• [WHAT TO PRODUCE]: From the data below, copy each line that includes the word "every".

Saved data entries

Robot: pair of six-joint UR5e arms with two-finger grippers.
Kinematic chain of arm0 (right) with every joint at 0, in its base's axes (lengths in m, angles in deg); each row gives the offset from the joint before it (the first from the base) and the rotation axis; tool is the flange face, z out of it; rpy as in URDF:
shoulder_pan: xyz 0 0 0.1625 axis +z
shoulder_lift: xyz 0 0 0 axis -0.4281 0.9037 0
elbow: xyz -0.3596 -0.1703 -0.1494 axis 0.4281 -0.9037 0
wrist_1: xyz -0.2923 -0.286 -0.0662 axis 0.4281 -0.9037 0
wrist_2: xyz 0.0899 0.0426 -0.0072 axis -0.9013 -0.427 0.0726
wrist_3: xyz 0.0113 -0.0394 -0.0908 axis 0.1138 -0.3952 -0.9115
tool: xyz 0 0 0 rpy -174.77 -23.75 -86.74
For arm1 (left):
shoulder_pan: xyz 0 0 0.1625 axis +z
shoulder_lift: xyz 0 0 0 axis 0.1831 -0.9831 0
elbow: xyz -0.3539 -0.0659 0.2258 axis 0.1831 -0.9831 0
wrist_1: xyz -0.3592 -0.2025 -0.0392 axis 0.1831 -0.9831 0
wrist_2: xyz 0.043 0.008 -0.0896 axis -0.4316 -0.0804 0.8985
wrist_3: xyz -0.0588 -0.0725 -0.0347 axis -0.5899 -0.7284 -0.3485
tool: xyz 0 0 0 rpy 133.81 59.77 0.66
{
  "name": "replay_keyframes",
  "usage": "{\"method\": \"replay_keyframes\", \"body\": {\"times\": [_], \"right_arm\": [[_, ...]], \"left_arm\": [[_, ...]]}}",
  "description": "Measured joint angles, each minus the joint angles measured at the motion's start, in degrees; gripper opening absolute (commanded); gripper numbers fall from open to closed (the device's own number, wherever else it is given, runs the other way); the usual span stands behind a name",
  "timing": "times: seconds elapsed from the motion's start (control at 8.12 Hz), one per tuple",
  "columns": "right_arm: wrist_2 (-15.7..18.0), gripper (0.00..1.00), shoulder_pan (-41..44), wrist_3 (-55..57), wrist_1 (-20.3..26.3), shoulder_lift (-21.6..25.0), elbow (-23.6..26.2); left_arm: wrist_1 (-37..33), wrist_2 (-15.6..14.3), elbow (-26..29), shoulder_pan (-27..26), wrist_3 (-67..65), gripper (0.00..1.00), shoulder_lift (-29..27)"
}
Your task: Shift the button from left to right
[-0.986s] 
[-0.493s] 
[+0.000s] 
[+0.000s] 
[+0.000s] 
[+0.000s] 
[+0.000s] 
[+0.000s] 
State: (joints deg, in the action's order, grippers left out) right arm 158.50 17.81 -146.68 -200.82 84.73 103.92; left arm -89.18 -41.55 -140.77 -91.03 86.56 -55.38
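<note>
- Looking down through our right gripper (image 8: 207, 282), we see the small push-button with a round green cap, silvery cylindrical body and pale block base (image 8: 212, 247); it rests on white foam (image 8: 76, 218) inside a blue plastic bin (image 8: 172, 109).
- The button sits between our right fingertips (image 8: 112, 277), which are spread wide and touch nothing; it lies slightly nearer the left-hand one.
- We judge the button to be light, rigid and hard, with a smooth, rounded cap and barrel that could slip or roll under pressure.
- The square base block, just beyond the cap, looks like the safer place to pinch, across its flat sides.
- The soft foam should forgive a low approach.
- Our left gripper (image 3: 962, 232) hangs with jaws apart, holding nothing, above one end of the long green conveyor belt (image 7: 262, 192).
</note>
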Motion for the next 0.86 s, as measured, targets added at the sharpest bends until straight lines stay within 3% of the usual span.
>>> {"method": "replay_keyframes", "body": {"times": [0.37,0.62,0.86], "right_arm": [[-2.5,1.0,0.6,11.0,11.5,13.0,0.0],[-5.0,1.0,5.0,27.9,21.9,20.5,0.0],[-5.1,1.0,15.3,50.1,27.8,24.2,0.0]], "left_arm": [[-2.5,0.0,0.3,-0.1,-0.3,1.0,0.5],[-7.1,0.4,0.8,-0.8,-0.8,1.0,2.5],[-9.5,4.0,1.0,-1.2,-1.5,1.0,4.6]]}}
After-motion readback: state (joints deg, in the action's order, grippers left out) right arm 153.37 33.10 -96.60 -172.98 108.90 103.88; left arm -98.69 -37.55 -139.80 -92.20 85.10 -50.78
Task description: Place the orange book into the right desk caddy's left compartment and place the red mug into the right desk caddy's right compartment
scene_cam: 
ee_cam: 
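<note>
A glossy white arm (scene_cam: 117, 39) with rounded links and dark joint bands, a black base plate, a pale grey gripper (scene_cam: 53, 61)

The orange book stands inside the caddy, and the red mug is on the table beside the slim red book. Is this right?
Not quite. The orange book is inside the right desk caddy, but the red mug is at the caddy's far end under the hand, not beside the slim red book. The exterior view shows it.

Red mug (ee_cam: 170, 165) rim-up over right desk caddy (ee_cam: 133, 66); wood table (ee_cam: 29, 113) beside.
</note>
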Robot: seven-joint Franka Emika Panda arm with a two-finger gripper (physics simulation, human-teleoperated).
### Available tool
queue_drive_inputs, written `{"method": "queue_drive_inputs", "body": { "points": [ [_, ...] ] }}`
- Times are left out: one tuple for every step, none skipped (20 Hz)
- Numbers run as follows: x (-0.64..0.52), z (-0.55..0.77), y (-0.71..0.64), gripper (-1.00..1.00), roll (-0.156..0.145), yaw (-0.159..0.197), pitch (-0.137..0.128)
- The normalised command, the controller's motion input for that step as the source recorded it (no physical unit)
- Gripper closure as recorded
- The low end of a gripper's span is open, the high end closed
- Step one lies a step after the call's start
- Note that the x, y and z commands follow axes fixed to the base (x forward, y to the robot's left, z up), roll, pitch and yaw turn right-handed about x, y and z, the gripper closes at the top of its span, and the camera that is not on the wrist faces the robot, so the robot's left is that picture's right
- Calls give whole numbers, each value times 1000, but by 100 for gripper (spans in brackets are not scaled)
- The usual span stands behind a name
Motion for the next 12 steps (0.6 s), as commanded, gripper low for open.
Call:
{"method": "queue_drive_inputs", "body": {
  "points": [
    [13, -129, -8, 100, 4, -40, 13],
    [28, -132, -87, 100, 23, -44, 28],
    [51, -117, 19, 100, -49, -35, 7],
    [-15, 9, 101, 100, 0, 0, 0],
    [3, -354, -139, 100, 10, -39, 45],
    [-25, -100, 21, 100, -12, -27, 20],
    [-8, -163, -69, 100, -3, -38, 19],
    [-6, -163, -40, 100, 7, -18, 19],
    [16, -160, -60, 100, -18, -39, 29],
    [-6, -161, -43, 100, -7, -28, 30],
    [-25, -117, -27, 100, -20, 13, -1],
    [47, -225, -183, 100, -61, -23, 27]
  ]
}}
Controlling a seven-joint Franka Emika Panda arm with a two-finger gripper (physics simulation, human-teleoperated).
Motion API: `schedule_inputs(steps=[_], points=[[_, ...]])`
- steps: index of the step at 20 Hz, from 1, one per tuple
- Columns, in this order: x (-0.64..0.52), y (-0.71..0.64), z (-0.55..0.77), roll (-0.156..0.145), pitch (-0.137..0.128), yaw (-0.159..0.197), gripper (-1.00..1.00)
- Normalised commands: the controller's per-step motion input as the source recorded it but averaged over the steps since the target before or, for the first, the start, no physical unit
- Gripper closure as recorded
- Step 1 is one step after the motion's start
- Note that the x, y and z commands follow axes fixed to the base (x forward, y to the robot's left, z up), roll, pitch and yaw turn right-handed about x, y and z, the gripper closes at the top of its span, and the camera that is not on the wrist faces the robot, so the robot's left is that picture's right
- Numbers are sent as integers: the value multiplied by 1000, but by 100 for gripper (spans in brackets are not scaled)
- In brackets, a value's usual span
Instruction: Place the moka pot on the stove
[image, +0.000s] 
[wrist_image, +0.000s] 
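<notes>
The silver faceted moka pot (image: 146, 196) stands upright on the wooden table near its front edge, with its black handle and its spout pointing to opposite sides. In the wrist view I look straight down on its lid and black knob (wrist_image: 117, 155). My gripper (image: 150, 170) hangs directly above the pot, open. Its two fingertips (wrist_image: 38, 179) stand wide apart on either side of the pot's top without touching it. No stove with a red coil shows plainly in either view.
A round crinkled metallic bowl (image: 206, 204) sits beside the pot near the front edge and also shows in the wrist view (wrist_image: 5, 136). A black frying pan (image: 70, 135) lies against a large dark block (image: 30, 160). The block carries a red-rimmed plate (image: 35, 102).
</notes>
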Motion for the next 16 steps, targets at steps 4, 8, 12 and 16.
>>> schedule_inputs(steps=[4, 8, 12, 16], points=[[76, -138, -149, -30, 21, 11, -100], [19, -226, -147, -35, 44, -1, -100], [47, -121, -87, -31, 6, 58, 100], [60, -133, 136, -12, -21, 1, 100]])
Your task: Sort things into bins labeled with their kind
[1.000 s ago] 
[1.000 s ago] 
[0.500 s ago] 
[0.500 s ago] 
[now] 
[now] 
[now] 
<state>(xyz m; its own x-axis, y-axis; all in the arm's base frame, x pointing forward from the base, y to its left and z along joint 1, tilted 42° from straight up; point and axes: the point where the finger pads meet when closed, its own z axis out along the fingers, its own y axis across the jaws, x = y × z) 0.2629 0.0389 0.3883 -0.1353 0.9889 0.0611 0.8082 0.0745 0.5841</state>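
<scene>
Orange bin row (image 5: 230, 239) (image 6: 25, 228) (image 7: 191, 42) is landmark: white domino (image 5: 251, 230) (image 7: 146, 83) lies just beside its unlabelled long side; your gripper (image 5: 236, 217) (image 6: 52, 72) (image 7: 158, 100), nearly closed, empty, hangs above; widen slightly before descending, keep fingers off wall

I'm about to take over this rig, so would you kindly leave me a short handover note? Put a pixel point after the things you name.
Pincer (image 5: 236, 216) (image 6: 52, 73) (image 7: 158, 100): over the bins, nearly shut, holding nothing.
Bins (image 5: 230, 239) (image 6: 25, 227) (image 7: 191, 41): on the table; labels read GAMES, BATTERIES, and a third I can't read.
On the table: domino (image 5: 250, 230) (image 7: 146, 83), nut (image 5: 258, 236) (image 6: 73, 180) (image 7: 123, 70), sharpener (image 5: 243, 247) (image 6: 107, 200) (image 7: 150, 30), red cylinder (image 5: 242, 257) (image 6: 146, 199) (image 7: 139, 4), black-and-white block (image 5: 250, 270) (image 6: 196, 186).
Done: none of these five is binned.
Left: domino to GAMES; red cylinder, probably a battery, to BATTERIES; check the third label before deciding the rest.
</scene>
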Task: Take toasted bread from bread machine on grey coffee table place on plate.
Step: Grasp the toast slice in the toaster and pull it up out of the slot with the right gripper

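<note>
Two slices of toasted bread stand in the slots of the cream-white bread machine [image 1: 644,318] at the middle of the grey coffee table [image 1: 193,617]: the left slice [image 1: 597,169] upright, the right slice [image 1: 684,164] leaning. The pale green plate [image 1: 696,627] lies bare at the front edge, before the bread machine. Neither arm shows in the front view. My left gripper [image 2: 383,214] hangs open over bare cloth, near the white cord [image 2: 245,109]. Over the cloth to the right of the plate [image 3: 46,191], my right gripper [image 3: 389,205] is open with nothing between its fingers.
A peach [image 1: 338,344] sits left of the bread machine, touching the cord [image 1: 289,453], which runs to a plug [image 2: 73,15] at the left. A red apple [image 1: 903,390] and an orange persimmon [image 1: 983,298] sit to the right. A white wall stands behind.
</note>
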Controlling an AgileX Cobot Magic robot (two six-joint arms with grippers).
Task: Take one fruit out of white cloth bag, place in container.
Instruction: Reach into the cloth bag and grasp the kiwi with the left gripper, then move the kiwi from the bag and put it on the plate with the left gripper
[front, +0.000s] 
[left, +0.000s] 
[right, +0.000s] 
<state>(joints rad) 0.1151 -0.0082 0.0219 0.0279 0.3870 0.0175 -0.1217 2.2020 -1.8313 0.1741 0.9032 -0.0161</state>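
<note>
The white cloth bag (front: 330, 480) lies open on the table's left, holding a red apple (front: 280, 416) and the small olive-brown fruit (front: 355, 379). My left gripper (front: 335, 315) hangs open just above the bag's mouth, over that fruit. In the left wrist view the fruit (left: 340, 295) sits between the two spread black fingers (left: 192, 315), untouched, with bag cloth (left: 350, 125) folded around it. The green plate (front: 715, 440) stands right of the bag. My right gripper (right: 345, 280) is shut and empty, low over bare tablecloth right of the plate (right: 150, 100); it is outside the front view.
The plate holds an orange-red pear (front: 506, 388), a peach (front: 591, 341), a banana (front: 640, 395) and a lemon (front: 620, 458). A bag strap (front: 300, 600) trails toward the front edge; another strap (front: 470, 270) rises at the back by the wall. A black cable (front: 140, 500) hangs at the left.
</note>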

• [ANSWER TO THIS TASK]:
Kinematic chain of arm0 (right) with every joint at 0, in its base's axes (lengths in m, angles in deg); each row gives the offset from the joint before it (the first from the base) and the rotation axis; tool is the flange face, z out of it; rpy as in URDF:
- Times are left out: one tuple for every step, none skipped (20 Hz)

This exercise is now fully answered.